Utilization of physical therapy visits after ACL reconstruction is often a common topic of clinical debate, but there is minimal discussion of this in the literature. Given the current state of healthcare spending and increased need to maximize effectiveness of care, physical therapists should consider the frequency of visits across the rehabilitation time line following ACL reconstruction. Insurance coverage often dictates visit frequency, and therefore patient education should be emphasized throughout the recovery process. Physical therapists are in the prime position to appropriately determine the frequency of visits across the post-operative rehabilitation process. We suggest that pain, ROM, and quadriceps activation be the primary driver for visits early in the recovery. Patients with high pain, significant ROM loss, and poor strength and limited quadriceps activation would clearly benefit from multiple sessions per week of physical therapy. Whereas, those patients early in the post-operative rehabilitation phase who exhibit minimal pain, progressing ROM, and good quadriceps activation may benefit from weekly physical therapy for monitoring and progression by the physical therapist. As the post-operative course progresses, the need for increased frequency of formal physical therapy may be necessary to address functional strength and neuromuscular control activities with an emphasis on proper movement patterns. In addition, an extended time frame of care may be warranted to ensure a safe progression into a running program and sport-specific activities, with optimal goals of achieving satisfactory results on return to sport testing.

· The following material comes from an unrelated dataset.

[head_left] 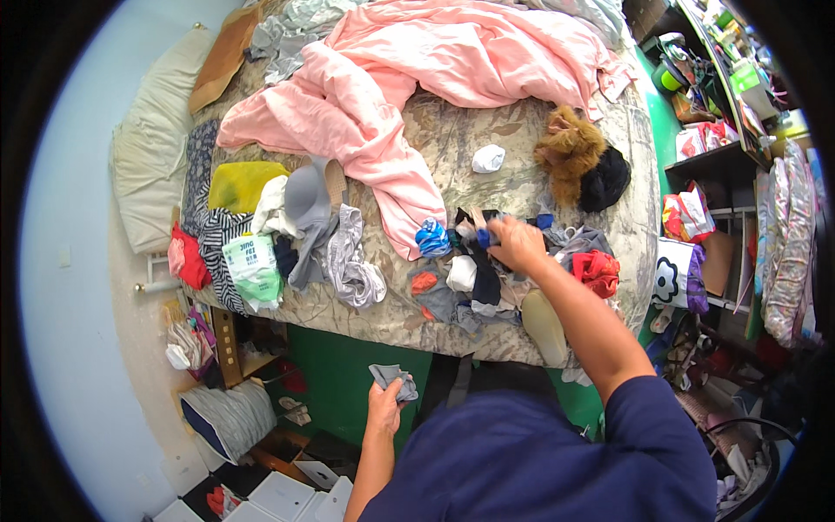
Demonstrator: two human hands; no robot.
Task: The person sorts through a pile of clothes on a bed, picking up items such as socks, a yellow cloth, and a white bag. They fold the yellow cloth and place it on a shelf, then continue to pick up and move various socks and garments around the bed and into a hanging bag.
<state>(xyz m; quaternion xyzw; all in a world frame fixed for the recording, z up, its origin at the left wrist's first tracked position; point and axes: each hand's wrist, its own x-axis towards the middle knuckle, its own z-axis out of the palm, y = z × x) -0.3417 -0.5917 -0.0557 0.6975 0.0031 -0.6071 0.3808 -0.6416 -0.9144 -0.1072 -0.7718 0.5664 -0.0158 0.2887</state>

In summary, ACL rehabilitation principals continue to evolve based on the findings of continued research. Both clinicians and surgeons should maintain appropriate dialogue to maximize a patient’s safe rehabilitation and return to sport. Current protocols emphasize criteria for progression to the next phase rather than time. Both patient-reported and objective functional outcome measures should also be utilized for advancement. Early emphasis on extension ROM is essential, and if a patient has limited physical therapy benefits, consideration should be given to the possible need for higher visit frequency in the initial phase of recovery. Quadriceps strength is another key component of complication prevention, and NMES is recommended for all patients as it has been shown to assist in the restoration of quadriceps function. Re-injury rates are high, but fortunately, injury prevention programs have been demonstrating the ability to reduce ACL tears. Based upon our review of the literature, if all of the recommendations outlined in this manuscript are followed, there is a high likelihood of a successful recovery with a low rate of complications.
All authors declare that they have no conflict of interest.
This article does not contain any studies with human or animal subjects performed by any of the authors.